Catherine Diffley’s Guide to Private Dining Rooms in New York: (1) When You Want to Impress (2) Pragmatic but still cool (3) Relaxed (4) Blow Out
People are always asking me where to have a private dinner in New York. Here are a few places that I think do a nice job—where the food is really good, the rooms work, and your night is likely to be a success.
When You Want to Impress
I think it’s always a good move to host a private dinner at a place where your guests want to go but can’t easily book a reservation. Right now, that restaurant is Bridges and they have a very reasonable $2,500 minimum ($175/pp) for a 4 course menu. Their private room seats 14, and it’s extremely sexy—everything is red.
For a smaller group, Chez Fifi has a cozy private space for 7 people that I am looking forward to trying (there are not nearly enough private dining spaces for under 10 people). E-mail here.
For something that feels VIP, I recently learned that you can host a private dinner for up to 24 guests in the apartment above Rezdora, in their Chef’s Test Kitchen.
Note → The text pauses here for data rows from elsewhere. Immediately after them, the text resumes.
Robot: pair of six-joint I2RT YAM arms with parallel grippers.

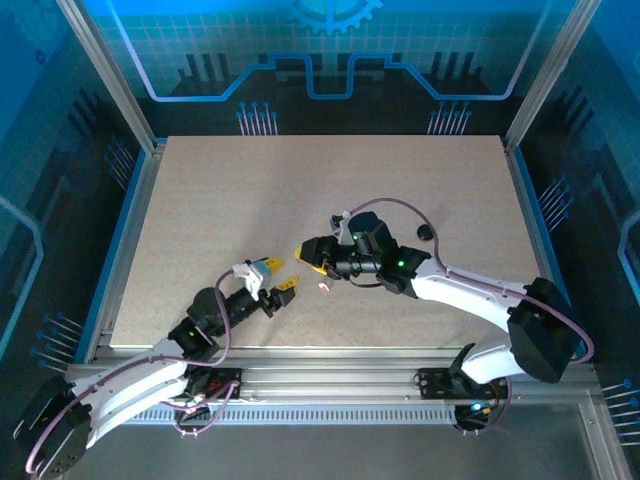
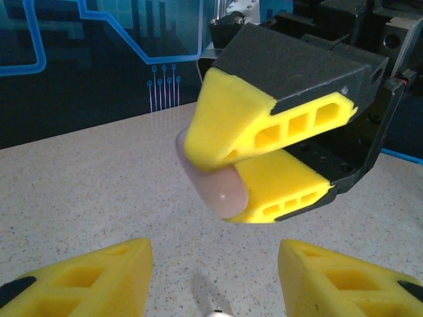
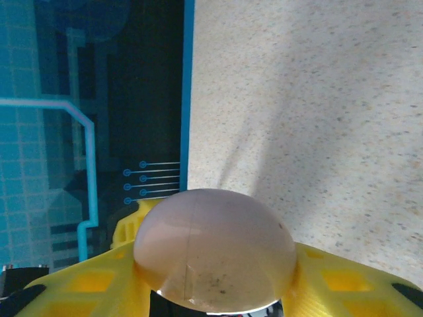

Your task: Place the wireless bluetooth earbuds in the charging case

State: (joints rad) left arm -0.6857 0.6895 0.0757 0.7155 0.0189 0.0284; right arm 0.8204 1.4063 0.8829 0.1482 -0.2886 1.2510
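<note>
Near the middle of the speckled beige tabletop point(image 1: 300, 180), the right gripper point(image 1: 312, 259) points toward 9 o'clock. Its yellow foam-tipped jaws are clamped on a pale pink pebble-shaped charging case point(image 2: 218, 191). From the left wrist view, the right gripper point(image 2: 218, 175) has one finger pressed on the top of the case and the other under it, and the rounded end sticks out past the fingertips. The case seems to hang just clear of the surface. From the right wrist view, the case point(image 3: 215, 247) is a smooth dome seated between the yellow fingers point(image 3: 86, 284), with a faint seam line running across it and a few dark specks near its lower edge. The left gripper point(image 1: 278, 277) sits at about 7 o'clock from the right one and close to it, aimed toward 2 o'clock. Its jaws are spread wide, and its two yellow fingers point(image 2: 99, 277) stand well apart with bare table between them. One tiny white earbud point(image 1: 323, 287) lies loose on the table at 6 o'clock from the right gripper, just beside it, and at 3 o'clock from the left fingertips. A small dark rounded object point(image 1: 424, 232) rests on the table at 3 o'clock, well apart from both grippers; I cannot tell what it is.
</note>
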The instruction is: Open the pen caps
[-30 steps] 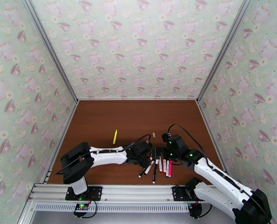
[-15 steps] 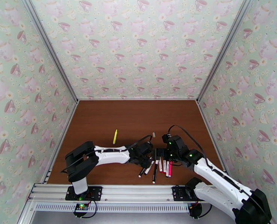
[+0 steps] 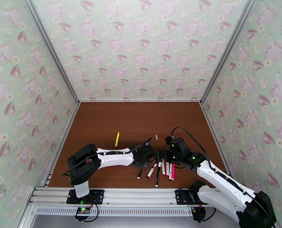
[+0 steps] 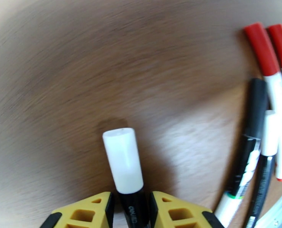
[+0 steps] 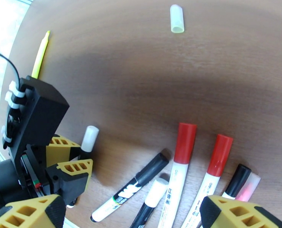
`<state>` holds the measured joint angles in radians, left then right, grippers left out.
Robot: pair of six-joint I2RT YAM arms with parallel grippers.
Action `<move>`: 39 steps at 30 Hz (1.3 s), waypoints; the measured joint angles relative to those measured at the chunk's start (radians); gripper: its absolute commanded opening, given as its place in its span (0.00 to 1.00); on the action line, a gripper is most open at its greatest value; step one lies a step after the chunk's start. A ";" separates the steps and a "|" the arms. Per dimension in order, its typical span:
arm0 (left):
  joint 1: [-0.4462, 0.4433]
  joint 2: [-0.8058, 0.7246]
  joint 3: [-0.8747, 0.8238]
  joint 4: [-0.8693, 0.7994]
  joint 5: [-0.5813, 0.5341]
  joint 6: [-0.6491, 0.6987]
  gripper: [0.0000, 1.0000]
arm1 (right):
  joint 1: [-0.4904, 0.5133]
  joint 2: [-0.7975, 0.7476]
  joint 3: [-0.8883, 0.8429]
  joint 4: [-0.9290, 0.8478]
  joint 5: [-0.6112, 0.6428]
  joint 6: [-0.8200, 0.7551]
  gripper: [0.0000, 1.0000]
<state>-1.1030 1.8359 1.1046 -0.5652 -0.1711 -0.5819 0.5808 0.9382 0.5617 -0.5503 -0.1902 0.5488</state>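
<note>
My left gripper (image 4: pixel 130 198) is shut on a black-barrelled pen whose white end (image 4: pixel 122 158) sticks out ahead of the yellow fingers (image 4: pixel 89 209). In the right wrist view that left gripper (image 5: pixel 77 156) holds the same pen (image 5: pixel 89 137) low over the table. My right gripper (image 5: pixel 133 205) is open above a row of pens: two with red caps (image 5: pixel 184 143) (image 5: pixel 219 151), one with a black cap (image 5: pixel 238 179), a pink one (image 5: pixel 249 187) and two black-and-white ones (image 5: pixel 135 189). From above, both grippers (image 3: pixel 148 158) (image 3: pixel 164 155) meet at the pen cluster (image 3: pixel 163 168).
A loose translucent cap (image 5: pixel 177 18) (image 3: pixel 156 137) lies alone further back. An uncapped yellow pen (image 3: pixel 117 139) (image 5: pixel 40 54) lies to the left of it. Bare brown table (image 3: pixel 141 118) stretches behind, closed in by patterned walls (image 3: pixel 141 54).
My left gripper has narrowed onto the black-and-white pen, and that pen has shifted a little to the left. The right arm has stayed put.
</note>
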 measured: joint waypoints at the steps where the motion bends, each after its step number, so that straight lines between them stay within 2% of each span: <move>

You can offer a 4 course ($195/pp) or 5 course ($250/pp) menu or a pasta tasting ($225/pp) for a minimum spend of $5,000. The pasta there does live up to the hype—as do the pastas at Stefano Secchi’s new(er) restaurant around the corner, Massara.
The hand-painted cloud mural on the ceiling at Raf’s makes it one of my favorite dining rooms in New York. They also have one of the best pastry chefs in the city, Camari Mick, and you can order a cake for your event with 48 hours notice. The spend here is on the high end ($10,000 minimum) and will seat up to 25 guests. E-mail here.
The private room at Torrisi will set you back and you may have to call in favors to book, so I hate to say that it is really good. It has one of the most spectacular polished wood tables I’ve ever seen, a bar area with room for mingling, and sexy wood and mirror paneling. I thought the food was much better than Carbone. I went to a 40th birthday dinner there 1 week before I gave birth to my son, and it was a very satisfactory “last hurrah.” I still think about the almond cheesecake. E-mail here.

Cote is a little overrun by the finance crowd at this point, but I still think Undercote, their dark, downstairs bar, is a sexy place for a party. I find the glass-enclosed terrarium walls delightful and original—it’s simultaneously futuristic and retro (and by retro I mean to the early 2000s). Your guests will love mixing their gochujang chicken nuggets with cocktails that take 10 minutes to make. E-mail here.
It’s hard to get a reservation at tiny, excellent English seafood restaurant Dame, but you can buy out the entire place (27 seats) for a fairly reasonable price (at least when I did a couple years ago). It requires that your group be split into separate tables, as they have several immovable booths, but I’ve found that can be a plus. I think the super long tables where you only speak to the people immediately next to you are out and small tables with one conversation are in.
I really like Francie in Williamsburg because the food is decadent in a way that I find festive (soufflé cakes with seaweed butter; foie gras canelé) and they present their delicious crown roast duck on a beautiful bed of herbs and flowers before they slice it up for you (they do the same with the cote de beouf). Their vault space will seat up to 12, with a reasonable minimum spend of $1,500. E-mail here.